Las últimas páginas de un libro con final esperado. La vida, en definitiva, amontonada en unas pocas cajas de cartón directas a un camión de mudanza
Casi tres minutos en los que los hijos de la artista aparecen tocando al piano algunas de las notas de una sintonía compuesta desde la corteza más profunda y herida. Cantando con un acento -cambian la “c” por la “s”- que les separa todavía más de un padre que escucha desde la lejanía que proporcionan los kilómetros. Pocas veces antes -o tal vez ninguna- habíamos visto a los hijos de Shakira y Piqué en una escena tan íntima y delicada. Las persianas de la casa cerradas ahora a cualquier atisbo pasado de felicidad. La luz que se apaga. La canasta vacía. El balón que no salta. Los patinetes volteados.
El Lego sin acabar. Las fotos de cualquier otro tiempo mejor. Los patitos flotando en la bañera. La maleta que se cierra. Las perchas sin ropa. Las últimas páginas de un libro con final esperado. La vida, en definitiva, amontonada en unas pocas cajas de cartón directas a un camión de mudanza. Y madre e hijos sobreviviendo al naufragio del barco a bordo de un piano de cola blanco, intuyo, con historia. Debo confesar y confieso que, a mí, tanto canción como video, me han arrugado el alma. Porque puedo empatizar con la mujer que hay detrás de la artista, con su rabia, con su tristeza, con su amargura, con su miedo a la incertidumbre, al "¿qué vendrá ahora?" Sin embargo, hay algo que no comparto: que empuje a los niños al campo de batalla y los someta a munición real.
Ha encontrado la colombiana en sus canciones la mejor arma para disparar contra su objetivo. Pero, ¿a qué precio? No todo vale por facturar, aunque quizá el dolor no le ha dejado ni siquiera valorar los riesgos de la exposición infantil a la misma mujer que emitió un comunicado solicitando protección para esos hijos. Porque ese video quedará ahí, por siempre, en una nube en la que todavía no existe el derecho al olvido. Al revuelo desatado en las redes por la incongruencia entre lo que pide y lo que hace la cantante, se ha visto obligada a responder: “Ambos han compartido a mi lado en el estudio y al escuchar esta canción dedicada a ellos me han pedido hacer parte”. ¿Es suficiente esta justificación? ¿Le vale a ella? ¿Al padre? ¿A los propios pequeños? ¿Alguien ha pensado en su futuro?

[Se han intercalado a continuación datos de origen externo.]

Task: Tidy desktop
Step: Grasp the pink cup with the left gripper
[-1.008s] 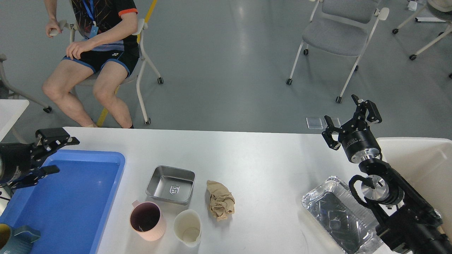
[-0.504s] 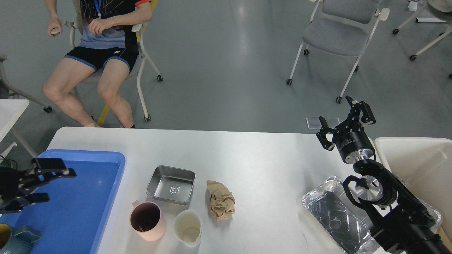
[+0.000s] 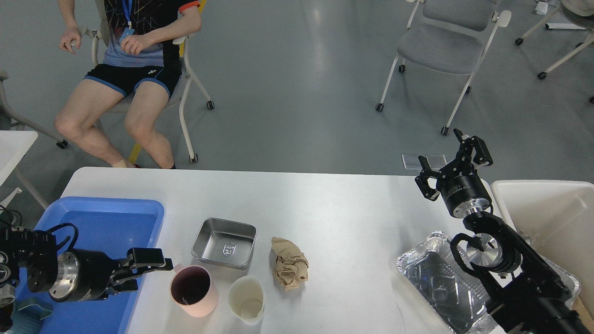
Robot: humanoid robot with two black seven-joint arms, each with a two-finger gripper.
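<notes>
The white desktop (image 3: 334, 204) holds a pink cup (image 3: 191, 290), a white cup (image 3: 247, 299), a square steel tray (image 3: 225, 243), a crumpled brown paper (image 3: 289, 269) and a foil tray (image 3: 436, 283). My left gripper (image 3: 153, 276) is open and empty. It reaches over the right edge of the blue tray (image 3: 106, 222), its fingertips just left of the pink cup. My right gripper (image 3: 449, 161) is open and empty, raised over the desktop's far right edge, above the foil tray.
A white bin (image 3: 552, 208) stands at the desktop's right end. A teal jug (image 3: 25, 313) sits in the blue tray's near left corner. A person sits on a chair (image 3: 185, 69) beyond the far edge. A grey chair (image 3: 441, 46) stands at the far right.
My left arm has dropped and swung right, from over the blue tray's left side to beside the pink cup. My right gripper has shifted slightly left. The seated person has moved his arms.
</notes>
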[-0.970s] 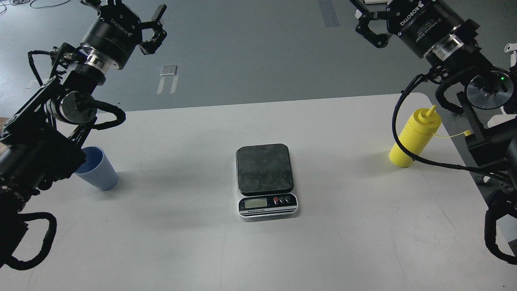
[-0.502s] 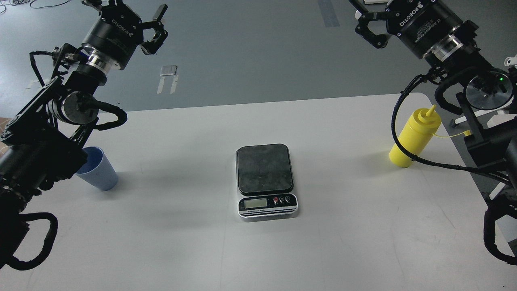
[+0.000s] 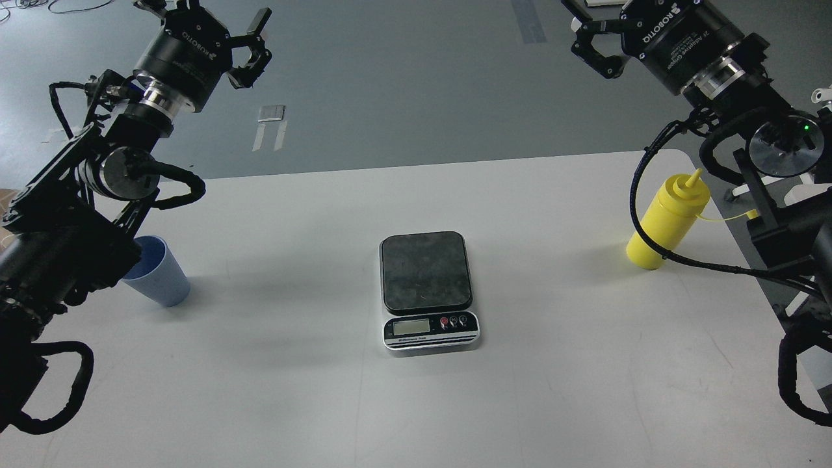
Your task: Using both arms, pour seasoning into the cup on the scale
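A: Non-task items, please.

B: One white table [image 3: 260, 390], rounded far-right corner, matte top with faint scuffs. It fills the lower part of the view, below and nearer than both claws.

A: Beyond it?

B: Grey floor [image 3: 403, 84], running behind and between the two claws. On it, a small grey plate [image 3: 272, 113] with two pale tape strips [image 3: 270, 136] just below it, lying to the lower right of the left claw. A blue-grey tape strip [image 3: 528, 21] sits at the top edge, just left of the right claw.

A: Anything else?

B: Dark cables [image 3: 58, 5] on the floor at the top-left corner, left of the left claw.
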`<state>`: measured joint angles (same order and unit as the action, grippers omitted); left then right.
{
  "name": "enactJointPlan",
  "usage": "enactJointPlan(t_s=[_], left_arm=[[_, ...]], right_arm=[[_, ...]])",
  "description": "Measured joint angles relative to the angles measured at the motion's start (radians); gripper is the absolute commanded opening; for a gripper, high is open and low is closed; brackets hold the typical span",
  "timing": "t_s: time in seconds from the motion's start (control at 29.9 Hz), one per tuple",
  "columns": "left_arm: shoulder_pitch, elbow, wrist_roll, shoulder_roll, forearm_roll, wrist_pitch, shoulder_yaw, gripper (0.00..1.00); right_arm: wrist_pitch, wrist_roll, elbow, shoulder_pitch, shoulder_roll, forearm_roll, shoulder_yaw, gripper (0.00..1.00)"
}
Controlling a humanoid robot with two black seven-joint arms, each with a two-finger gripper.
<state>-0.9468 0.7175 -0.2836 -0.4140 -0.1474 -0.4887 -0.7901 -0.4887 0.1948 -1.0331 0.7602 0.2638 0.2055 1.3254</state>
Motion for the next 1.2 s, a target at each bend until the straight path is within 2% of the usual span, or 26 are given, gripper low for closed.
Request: enactJointPlan(t_s=[1.2], left_arm=[[-0.001, 0.002, 0.000, 0.001, 0.000, 0.000, 0.000, 0.98]], right_arm=[[0.000, 0.000, 0.001, 0.001, -0.002, 0.000, 0.000, 1.00]])
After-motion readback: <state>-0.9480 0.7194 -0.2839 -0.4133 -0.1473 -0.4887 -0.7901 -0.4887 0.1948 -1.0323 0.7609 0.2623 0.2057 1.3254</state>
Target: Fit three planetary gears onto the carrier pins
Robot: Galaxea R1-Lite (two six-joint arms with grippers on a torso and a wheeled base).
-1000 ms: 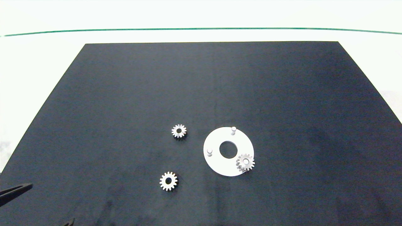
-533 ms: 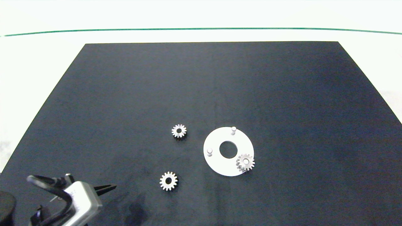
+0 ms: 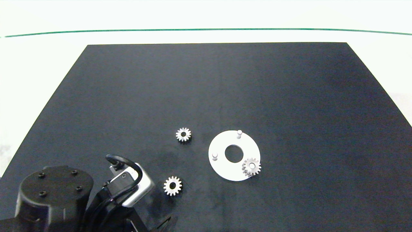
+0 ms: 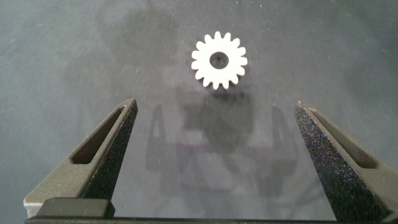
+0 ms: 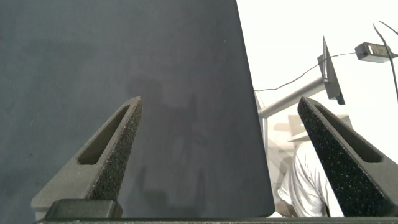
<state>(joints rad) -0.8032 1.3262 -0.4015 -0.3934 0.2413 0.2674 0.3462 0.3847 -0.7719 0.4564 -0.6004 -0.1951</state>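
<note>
White disc [image 3: 222,169] carries one gear [image 3: 251,166]; two pins [image 3: 239,133] bare.

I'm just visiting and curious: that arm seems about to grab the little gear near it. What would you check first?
1. Left pincer open: ok, fingers wide apart.
2. Near gear lying flat on the mat, apart from everything: ok.
3. Gear between the fingers: not ok, it lies ahead of the tips.
4. Free pins on the white disc: ok, far pin and left pin bare.
5. Gear on disc seated fully: cannot tell.
6. Right pincer: ok, open at the mat's edge.
</note>
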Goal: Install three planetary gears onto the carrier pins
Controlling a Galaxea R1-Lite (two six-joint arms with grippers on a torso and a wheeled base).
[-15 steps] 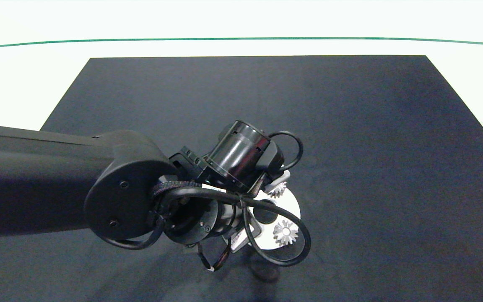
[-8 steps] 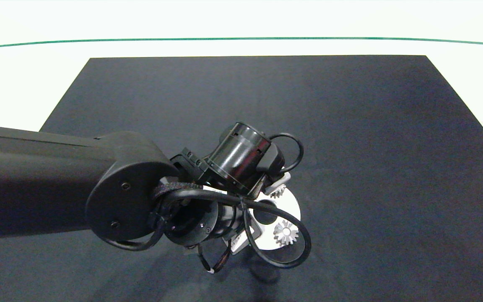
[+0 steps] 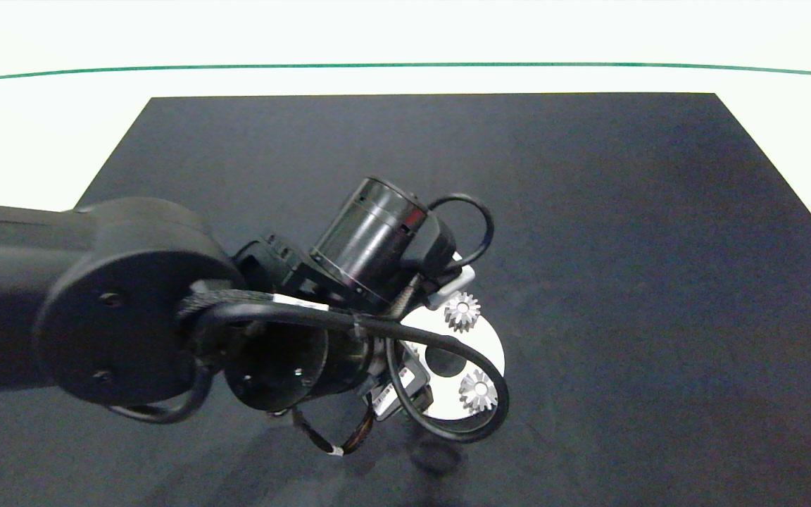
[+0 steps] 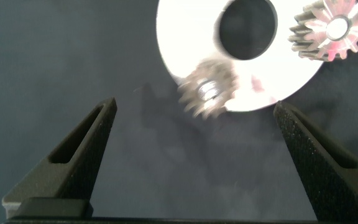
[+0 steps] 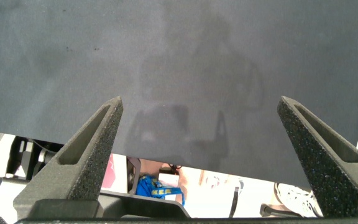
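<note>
The white disc (image 3: 484,350) lies on the dark mat, partly under my left arm (image 3: 131,317). Two silver planetary gears sit on it, one at the far rim (image 3: 462,312) and one at the near right (image 3: 478,391). The left wrist view shows the disc (image 4: 185,43) with a gear (image 4: 331,28) beside its centre hole and a blurred gear (image 4: 207,90) at its rim. My left gripper (image 4: 194,115) is open just off that rim, holding nothing. The carrier pins are hidden by the gears and the arm. My right gripper (image 5: 201,106) hangs open over bare mat, outside the head view.
The dark mat (image 3: 588,211) covers most of the white table (image 3: 39,141). A green line (image 3: 405,65) runs along the far side. In the right wrist view the mat's edge (image 5: 241,168) shows, with clutter on the floor beyond it.
My left arm has drawn back to the left and risen. The far gear, half covered by the gripper before, now shows whole on the disc.
</note>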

Me he planteado estas preguntas al hablar hoy, por teléfono, con mi madre de 71 años. Me ha confesado que hay detalles, a su edad, situaciones de cuando era cría que jamás ha podido olvidar. Frases como “Andrés ha tenido un accidente” que escuchó en una cocina plagada de adultos. Hablaban de su padre creyendo que ella, perdida ahí en medio, no se percataba de la gravedad del impacto. Sin embargo, un menor es como una esponja, lo absorbe todo y puede tardar una vida en perdonar lo que dura un segundo. Puede cargar por el resto de sus días con el peso, aparentemente liviano, de un gesto tonto, un tortazo fugaz, una palabra fuera de lugar, una obligación innecesaria. Yo también he sido niña. Y también tengo memoria. Y también recuerdo instantes, frases, caras, mensajes, ausencias. Y lo tengo todo guardado bajo llave en una caja en lo más profundo. A la espera de abrirla, quizá, algún día no demasiado lejano. Para seguir más ligera un camino ya demasiado áspero.